Direct evidence of bacterial biofilms has been found on the middle ear tissue of children who suffer from chronic ear infections, according to a study published today in the Journal of the American Medical Association (JAMA) by researchers from the Allegheny Singer Research Institute (ASRI) at Allegheny General Hospital in Pittsburgh, the Medical College of Wisconsin and Children's Hospital of Wisconsin in Milwaukee.
Biofilms are antibiotic resistant colonizations of bacteria that attach to surfaces and form a slime-like barrier that acts as a formidable defense mechanism, protecting the bacteria from eradication.
The discovery of biofilms in the setting of chronic otitis media represents a landmark evolution in the medical community's understanding about a disease that afflicts millions of children world-wide each year and further endorses the emerging biofilm paradigm of chronic infectious disease, said Garth Ehrlich, Ph.D., principal investigator and executive director of the ASRI Center for Genomic Sciences.

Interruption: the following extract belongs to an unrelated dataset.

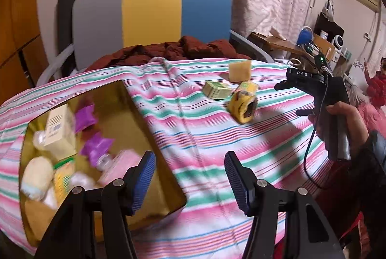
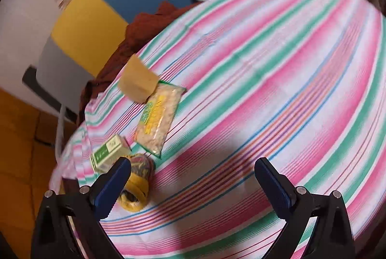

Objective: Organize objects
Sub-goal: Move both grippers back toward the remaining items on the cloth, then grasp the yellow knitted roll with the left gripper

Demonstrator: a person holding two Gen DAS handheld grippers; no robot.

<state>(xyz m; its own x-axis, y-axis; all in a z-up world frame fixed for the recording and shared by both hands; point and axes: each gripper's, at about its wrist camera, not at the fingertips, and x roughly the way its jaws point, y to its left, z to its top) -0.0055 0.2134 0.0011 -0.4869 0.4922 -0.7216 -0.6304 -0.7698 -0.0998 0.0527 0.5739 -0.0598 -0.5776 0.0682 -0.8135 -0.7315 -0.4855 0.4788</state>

Over the past ten years, Dr. Ehrlich and J. Christopher Post, M.D., Ph.D., FACS, an Allegheny General Hospital pediatric ear specialist and medical director of the Center for Genomic Sciences, have pioneered the biofilm theory to explain the persistence of chronic ear infections. In 2002, the team published in JAMA (Apr 2002; 287: 1710 1715) the first animal evidence of biofilms in the middle ear, setting the stage for the current clinical investigation.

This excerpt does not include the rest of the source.